Jantung Kiara memukul pelan, berat, seperti hujan yang belum selesai di luar jendela.
Rayhan menoleh kepadanya. "Kalau kamu tidak nyaman, aku kembali ke sofa."
Kiara melihat garis kosong di sisi ranjang, lalu melihat bel kecil di nakas yang sejak tadi tidak pernah sempat ia tekan.

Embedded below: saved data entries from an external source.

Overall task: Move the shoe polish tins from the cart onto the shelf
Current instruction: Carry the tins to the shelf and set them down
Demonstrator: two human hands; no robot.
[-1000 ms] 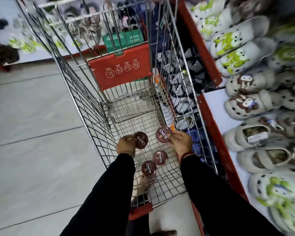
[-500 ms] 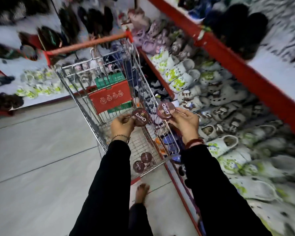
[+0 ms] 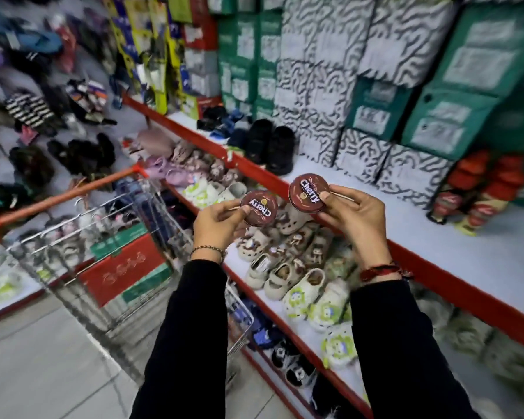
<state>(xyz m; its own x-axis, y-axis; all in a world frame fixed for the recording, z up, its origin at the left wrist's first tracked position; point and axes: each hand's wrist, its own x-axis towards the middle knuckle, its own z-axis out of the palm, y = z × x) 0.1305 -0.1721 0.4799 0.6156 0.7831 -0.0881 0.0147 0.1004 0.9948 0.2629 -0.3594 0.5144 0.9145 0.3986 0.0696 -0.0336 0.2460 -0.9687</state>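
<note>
The left hand [image 3: 217, 220] holds one shoe polish tin [image 3: 259, 208] with its lid facing the camera. The thumb presses on the lid's left edge and the fingers [image 3: 242, 229] are clamped behind and under the tin, mostly hidden by it. The right hand [image 3: 356, 213] holds a second tin [image 3: 308, 193] slightly higher and to the right, the thumb on the lid's right edge and the fingers closed on its back and lower rim. The two tins are near each other but apart, both raised in the air in front of the red-edged shelf [image 3: 412, 255], whose white top lies to the right and beyond them. Below the hands, a lower shelf carries rows of pale children's clogs [image 3: 303, 285]. The wire cart [image 3: 103, 237] with its red handle stands to the left, well apart from both tins. Patterned shoe boxes [image 3: 315, 65] are stacked at the far side of the upper shelf.
</note>
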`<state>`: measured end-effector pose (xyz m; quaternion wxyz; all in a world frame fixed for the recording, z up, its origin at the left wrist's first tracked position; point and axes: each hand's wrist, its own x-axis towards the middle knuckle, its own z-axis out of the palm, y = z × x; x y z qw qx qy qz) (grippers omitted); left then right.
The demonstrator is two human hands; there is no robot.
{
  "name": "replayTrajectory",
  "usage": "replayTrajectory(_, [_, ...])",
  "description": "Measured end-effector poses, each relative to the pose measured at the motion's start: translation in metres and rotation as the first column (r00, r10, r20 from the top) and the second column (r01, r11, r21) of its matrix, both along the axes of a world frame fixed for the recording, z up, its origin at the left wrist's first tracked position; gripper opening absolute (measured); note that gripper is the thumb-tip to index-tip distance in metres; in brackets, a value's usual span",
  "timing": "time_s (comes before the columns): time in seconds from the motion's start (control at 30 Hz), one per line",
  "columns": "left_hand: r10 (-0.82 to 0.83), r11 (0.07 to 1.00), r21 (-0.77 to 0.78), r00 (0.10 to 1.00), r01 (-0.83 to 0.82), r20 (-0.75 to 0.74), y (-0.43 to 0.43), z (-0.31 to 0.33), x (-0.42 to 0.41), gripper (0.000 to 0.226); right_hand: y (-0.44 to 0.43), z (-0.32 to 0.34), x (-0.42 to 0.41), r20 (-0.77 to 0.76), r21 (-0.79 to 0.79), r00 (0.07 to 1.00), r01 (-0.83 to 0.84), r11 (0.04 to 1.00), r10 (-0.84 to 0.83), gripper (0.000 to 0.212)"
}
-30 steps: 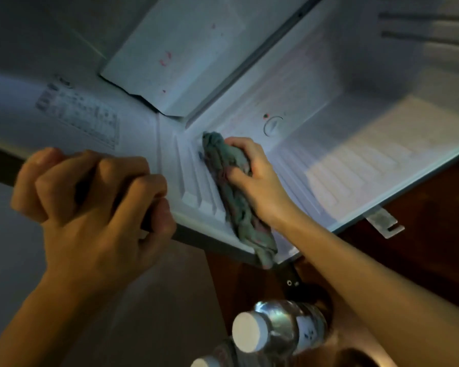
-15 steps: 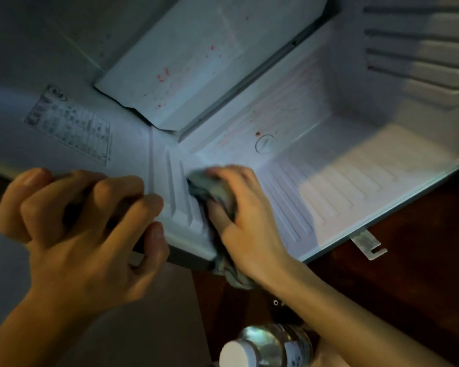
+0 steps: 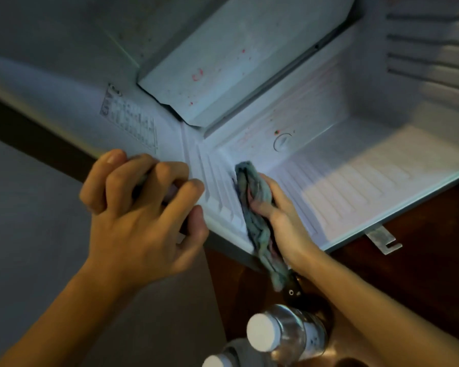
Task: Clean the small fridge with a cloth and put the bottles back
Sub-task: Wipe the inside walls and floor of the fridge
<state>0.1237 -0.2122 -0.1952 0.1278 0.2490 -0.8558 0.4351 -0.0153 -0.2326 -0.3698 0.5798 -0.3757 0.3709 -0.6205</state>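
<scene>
The small white fridge (image 3: 361,181) stands open, its ribbed floor and left wall in view. My right hand (image 3: 278,215) grips a crumpled grey-green cloth (image 3: 255,221) and presses it against the ribbed lower left wall near the front edge; the cloth's tail hangs over the edge. My left hand (image 3: 143,213) curls its fingers round the fridge's front left edge (image 3: 224,245). A clear water bottle (image 3: 286,335) with a white cap stands below on the brown floor, and a second white cap (image 3: 217,361) shows at the bottom edge.
A grey box-shaped compartment (image 3: 236,56) with red specks juts from the fridge's upper left. A label sticker (image 3: 130,120) sits on the left wall. A metal hinge bracket (image 3: 382,238) sticks out under the front edge. Shelf ribs (image 3: 429,56) line the right wall.
My right hand slid the cloth toward the front edge and has now pushed it back inward along the ribs. The view shifted, so my left hand appears further right on the edge.
</scene>
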Motion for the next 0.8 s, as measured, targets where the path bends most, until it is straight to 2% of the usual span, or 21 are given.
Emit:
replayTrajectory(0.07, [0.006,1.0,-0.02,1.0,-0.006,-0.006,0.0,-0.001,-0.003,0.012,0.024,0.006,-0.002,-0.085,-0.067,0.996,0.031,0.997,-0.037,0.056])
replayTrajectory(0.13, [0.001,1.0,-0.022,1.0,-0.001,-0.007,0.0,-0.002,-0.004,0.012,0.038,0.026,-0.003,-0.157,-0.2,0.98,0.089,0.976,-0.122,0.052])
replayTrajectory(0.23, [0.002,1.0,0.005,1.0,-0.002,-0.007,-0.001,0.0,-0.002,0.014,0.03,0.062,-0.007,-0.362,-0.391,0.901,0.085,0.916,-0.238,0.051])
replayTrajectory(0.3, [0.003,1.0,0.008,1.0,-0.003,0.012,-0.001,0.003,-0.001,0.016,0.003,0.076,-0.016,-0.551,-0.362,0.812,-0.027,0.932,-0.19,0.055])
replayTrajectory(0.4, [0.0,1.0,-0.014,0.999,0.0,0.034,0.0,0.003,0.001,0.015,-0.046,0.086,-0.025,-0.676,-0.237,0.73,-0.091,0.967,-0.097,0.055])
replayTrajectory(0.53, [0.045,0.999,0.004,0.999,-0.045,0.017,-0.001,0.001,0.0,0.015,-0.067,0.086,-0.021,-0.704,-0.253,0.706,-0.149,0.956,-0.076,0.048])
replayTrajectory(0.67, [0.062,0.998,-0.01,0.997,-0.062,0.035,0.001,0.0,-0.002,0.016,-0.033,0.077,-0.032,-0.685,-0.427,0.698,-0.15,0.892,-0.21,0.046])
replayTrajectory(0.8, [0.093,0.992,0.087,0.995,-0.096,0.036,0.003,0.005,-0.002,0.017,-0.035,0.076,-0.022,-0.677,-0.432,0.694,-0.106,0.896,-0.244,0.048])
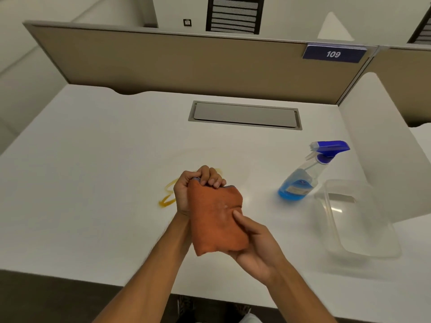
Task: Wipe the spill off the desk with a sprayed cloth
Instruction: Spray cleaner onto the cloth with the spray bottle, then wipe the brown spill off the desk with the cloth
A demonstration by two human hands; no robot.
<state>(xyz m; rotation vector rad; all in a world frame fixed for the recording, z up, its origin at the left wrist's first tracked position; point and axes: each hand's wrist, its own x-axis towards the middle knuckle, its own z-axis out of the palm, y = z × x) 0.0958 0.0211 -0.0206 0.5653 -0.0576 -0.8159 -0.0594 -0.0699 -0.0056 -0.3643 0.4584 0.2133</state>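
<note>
The orange cloth [217,220] is up off the white desk [93,183], bunched between both hands right above the near part of the yellowish spill [168,194]. The left hand and cloth cover part of that spill, and the fainter smear further back is hard to make out. The left hand [198,185] is fisted tight round the cloth's top end. The right hand [254,241] cups the lower end from below, thumb pressed on the fabric. The spray bottle [307,173] stands off to the right, next to a clear tub [359,217].
</note>
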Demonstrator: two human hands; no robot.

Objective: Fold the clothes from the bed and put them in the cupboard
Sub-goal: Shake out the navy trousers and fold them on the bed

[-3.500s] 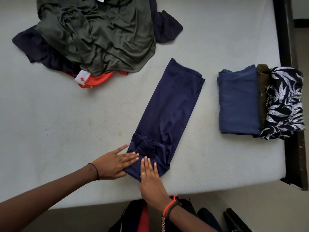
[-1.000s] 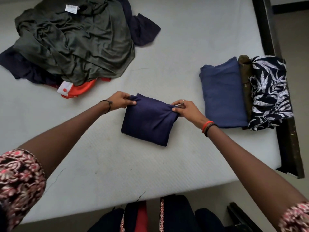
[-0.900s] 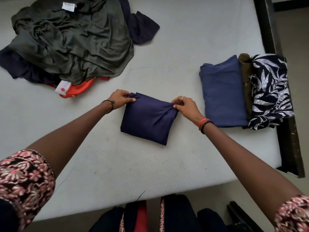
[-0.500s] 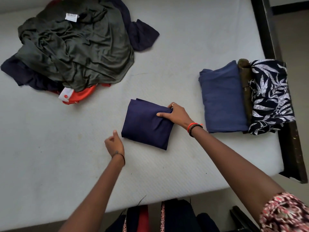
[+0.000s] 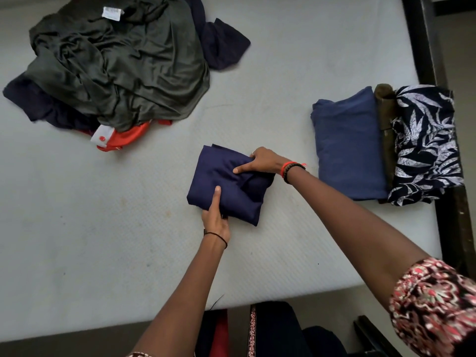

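Navy folded garment (image 5: 215,172): lay on mattress (image 5: 103,228); left hand (image 5: 215,219) gripped its near edge, right hand (image 5: 262,163) clasped its right edge.

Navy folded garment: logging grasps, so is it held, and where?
Left hand grips the navy folded garment at its near edge; right hand pinches its right side.

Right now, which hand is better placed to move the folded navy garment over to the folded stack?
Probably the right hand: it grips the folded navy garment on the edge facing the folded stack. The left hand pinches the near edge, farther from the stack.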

Pelan sekali, ia menggeleng.
Rayhan tidak berkata apa-apa.
Ia hanya berbaring di sisi paling jauh, menyisakan jarak yang sopan, tetapi cukup dekat sampai Kiara bisa mendengar napasnya.
Untuk pertama kalinya sejak menikah, mereka benar-benar berada di ranjang yang sama.